I have a Python dictionary like this:
dictionary = {
'r1': {
'val': 'r',
'sub': {
'a1': {
'val': 'a',
'sub': {
'b1': {
'val': 'b',
'sub': {}
}
}
},
'b1': {
'val': 'b',
'sub': {
'c1': {
'val': 'c',
'sub': {}
},
'a2': {
'val': 'a',
'sub': {
'c2': {
'val': 'c',
'sub': {}
},
}
},
'a3': {
'val': 'a',
'sub': {}
},
'b2': {
'val': 'b',
'sub': {}
},
'a4': {
'val': 'a',
'sub': {
'c3': {
'val': 'c',
'sub': {}
},
'd1': {
'val': 'd',
'sub': {}
}
}
}
}
}
}
}
}
Interpreting the dictionary as a tree, what I need to do is to find the maximum recurrent subtree.
For maximum recurrent subtree I mean for example:
subtree = {
'structure': {
'r': {
'sub': {
'b': {
'sub': {
'a': {
'sub': {
'c': {
'sub': {}
},
}
},
}
}
}
}
},
'counter': 2
}
Basically I am trying to implement a recursive function like:
def find_max_subtree(dict: tree, dict: output) -> dict:
for key in tree:
...
output[key] = {
'sub' = {}
}
output[key]['sub'] = find_max_subtree(key['sub'], output['sub'])
return output
I do not know how to solve it. Even a pseudocode strategy would be enough for me.

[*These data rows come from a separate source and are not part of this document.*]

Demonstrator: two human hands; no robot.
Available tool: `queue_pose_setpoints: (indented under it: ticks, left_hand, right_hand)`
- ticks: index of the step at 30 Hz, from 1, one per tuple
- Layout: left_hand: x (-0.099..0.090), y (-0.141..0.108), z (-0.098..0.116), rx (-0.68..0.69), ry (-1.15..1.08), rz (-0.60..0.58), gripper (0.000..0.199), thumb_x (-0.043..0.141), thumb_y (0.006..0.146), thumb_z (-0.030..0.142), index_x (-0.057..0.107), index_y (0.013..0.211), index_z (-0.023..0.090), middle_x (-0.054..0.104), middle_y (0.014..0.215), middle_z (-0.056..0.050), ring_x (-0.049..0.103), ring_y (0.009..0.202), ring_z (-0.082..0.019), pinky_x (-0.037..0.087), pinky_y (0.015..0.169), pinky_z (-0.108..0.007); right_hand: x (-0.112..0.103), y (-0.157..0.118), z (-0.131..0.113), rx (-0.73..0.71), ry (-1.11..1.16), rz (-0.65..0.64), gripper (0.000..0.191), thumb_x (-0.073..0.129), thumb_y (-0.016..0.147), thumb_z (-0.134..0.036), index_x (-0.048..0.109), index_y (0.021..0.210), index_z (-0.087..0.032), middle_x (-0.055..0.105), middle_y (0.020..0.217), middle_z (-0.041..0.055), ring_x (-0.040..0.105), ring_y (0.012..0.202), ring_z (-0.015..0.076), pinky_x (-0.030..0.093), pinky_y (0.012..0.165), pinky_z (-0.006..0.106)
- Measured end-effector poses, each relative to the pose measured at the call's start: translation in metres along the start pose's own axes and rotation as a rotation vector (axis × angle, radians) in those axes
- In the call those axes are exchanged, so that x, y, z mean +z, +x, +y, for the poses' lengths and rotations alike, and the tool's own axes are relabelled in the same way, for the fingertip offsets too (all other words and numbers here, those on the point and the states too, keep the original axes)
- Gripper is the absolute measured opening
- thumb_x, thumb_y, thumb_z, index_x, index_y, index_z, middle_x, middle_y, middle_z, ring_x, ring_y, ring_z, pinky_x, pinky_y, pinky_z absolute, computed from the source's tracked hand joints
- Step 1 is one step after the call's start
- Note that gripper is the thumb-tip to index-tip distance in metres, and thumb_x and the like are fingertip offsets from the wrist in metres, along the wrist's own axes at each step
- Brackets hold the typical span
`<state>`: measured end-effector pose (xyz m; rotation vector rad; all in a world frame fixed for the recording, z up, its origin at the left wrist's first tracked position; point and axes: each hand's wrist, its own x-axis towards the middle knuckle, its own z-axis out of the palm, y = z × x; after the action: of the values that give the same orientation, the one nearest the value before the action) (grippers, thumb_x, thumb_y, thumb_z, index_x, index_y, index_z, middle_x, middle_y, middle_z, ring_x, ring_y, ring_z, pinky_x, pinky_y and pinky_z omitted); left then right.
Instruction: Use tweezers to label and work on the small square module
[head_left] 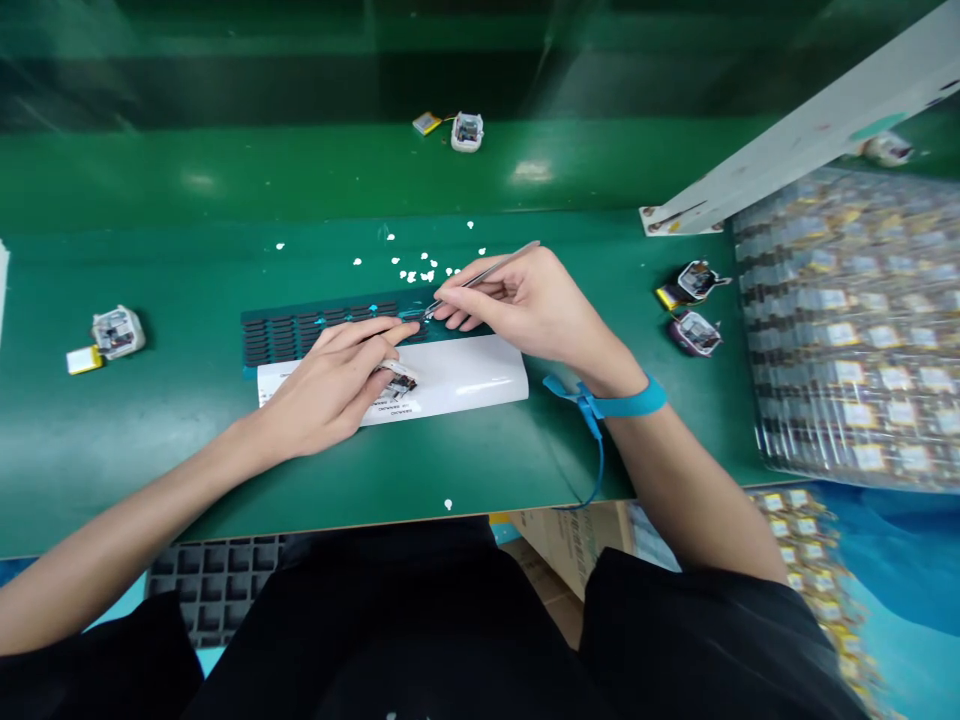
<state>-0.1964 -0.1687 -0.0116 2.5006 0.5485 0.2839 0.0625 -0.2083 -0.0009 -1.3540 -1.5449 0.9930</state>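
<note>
Tweezer work at a green counter, fingertips crowding a sheet of tiny pads.

Nearest, the left hand [330,385] lies flat on a white rectangular label sheet [465,375], its fingers closed over a small grey electronic module [397,380]; just beyond, the right hand [525,305] pinches slim metal tweezers [480,275] at a dark blue strip of black pads [300,330]. Pressed this close, the tips could slip and lift or crease a neighbouring pad. Beyond the strip, white scraps [420,265] litter the glossy green counter [150,440]; right of it, clear packed trays [847,330].
</note>
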Motion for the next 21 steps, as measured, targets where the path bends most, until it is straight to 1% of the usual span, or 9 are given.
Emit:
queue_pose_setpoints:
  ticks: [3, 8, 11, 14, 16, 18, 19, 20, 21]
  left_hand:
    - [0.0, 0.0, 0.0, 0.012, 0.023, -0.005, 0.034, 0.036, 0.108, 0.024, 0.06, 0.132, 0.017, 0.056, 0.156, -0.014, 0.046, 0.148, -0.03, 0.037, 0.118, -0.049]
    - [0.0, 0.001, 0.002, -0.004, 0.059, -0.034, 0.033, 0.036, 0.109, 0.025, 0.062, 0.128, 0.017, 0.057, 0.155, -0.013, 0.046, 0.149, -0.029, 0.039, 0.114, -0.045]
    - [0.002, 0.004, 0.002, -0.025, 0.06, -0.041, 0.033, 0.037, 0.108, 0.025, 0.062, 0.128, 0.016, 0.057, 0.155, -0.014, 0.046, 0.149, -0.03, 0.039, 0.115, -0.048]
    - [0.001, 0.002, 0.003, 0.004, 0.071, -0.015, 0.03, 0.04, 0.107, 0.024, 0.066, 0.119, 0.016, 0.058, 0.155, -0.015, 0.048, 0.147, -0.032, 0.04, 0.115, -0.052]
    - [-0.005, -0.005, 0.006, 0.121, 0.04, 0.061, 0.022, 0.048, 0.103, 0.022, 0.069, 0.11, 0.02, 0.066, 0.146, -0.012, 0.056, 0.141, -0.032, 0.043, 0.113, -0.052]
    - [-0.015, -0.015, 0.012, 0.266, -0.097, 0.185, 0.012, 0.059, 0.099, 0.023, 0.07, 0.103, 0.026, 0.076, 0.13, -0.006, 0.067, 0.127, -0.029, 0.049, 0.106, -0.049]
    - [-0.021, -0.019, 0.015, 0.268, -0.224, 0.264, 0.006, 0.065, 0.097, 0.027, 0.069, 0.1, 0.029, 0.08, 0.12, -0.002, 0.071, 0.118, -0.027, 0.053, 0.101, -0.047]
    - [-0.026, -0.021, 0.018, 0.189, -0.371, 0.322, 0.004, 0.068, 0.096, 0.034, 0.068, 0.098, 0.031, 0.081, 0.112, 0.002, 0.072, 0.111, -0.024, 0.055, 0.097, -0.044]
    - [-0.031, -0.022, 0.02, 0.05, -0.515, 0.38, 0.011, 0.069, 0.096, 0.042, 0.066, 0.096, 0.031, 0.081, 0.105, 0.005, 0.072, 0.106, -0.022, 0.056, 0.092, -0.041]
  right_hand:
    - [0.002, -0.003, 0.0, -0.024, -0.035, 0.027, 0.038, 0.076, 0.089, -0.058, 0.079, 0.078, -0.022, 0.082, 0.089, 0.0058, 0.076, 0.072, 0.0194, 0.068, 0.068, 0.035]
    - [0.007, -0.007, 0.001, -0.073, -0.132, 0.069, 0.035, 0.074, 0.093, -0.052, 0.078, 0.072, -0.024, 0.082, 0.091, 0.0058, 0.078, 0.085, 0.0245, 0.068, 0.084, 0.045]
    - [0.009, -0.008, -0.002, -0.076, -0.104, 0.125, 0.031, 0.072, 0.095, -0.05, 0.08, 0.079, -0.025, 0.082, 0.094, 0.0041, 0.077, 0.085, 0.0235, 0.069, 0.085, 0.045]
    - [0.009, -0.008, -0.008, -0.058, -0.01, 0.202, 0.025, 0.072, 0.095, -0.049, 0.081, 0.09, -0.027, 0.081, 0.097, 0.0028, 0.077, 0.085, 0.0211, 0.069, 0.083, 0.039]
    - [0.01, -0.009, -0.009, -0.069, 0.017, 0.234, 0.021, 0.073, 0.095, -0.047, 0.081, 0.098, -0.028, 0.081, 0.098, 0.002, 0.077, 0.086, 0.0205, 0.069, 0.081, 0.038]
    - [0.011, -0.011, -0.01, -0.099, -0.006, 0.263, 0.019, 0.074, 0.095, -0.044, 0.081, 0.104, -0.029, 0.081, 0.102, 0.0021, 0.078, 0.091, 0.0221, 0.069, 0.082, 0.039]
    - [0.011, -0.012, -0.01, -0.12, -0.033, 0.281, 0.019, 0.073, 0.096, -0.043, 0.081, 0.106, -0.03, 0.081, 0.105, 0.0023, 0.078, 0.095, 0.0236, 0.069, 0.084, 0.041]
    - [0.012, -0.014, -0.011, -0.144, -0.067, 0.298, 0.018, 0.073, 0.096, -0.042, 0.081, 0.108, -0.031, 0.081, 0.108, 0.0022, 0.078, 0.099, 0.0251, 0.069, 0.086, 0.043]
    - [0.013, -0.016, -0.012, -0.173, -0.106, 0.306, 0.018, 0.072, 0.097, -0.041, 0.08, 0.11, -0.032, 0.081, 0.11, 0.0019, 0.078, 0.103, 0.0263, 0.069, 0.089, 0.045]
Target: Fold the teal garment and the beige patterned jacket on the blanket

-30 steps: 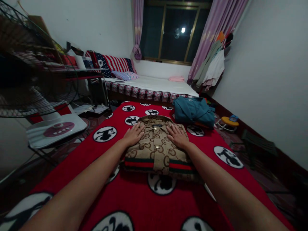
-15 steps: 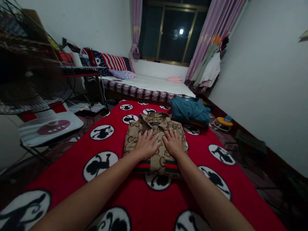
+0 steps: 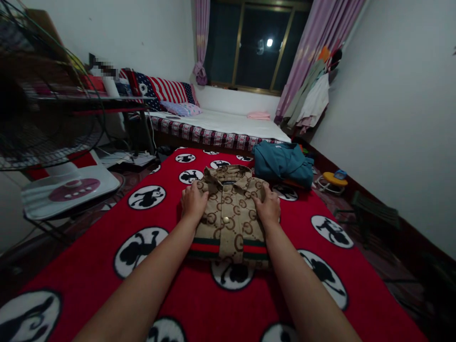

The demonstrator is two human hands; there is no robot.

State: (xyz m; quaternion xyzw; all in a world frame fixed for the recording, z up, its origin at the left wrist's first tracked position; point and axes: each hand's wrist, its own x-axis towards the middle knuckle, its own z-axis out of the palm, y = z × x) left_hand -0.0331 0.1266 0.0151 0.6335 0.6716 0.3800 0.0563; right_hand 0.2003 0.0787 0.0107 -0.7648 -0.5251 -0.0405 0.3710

You can keep a depth counter as you recurse, and at each level, return the subdictionary that that has the largest associated counter:
def max_subtree(d, c = 0):
a, c_d, b = max([(a, c, b) if not b else (a, *max_subtree(b, c+1))
for a, b in d.items()], key=lambda x:x[1])
return (c_d, {a:b})
_, sub_dict = max_subtree(dictionary)
Output:
{'r': {'sub': {'b': {'sub': {'a': {'sub': {'c': {'sub': {}}}}}}}}}
from collections import Counter
def build_dict(d):
return {} if not d else {d[0]:{'sub':build_dict(d[1:])}}
def get_paths(d, c = []):
if 'sub' not in d:
yield from [j for i in d.values() for j in get_paths(i,c)]
elif not d['sub']:
yield tuple(c+[d['val']])
else:
for _, b in d['sub'].items():
yield from get_paths(b, c+[d['val']])
result = Counter(get_paths(dictionary))
c = max(result, key=lambda x:[result[x] > 1, result[x], len(x)])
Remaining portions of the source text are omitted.